- _TASK DESCRIPTION_
What this exercise calls for is an exact copy of the data.
───
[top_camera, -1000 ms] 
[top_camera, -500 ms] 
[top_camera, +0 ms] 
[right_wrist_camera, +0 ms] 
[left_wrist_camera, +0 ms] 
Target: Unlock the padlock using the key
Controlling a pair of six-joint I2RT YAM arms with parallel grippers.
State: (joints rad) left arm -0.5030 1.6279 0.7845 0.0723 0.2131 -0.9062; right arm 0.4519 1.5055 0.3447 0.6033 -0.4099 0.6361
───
- _SOLUTION TO THIS PROBLEM_
[top_camera, -1000 ms] 
[top_camera, -500 ms] 
[top_camera, +0 ms] 
[right_wrist_camera, +0 ms] 
[left_wrist_camera, +0 ms] 
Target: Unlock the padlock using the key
Controlling a pair of six-joint I2RT YAM arms with parallel grippers.
State: (joints rad) left arm -0.5030 1.6279 0.7845 0.0723 0.2131 -0.9062; right arm 0.4519 1.5055 0.3447 0.6033 -0.4099 0.6361

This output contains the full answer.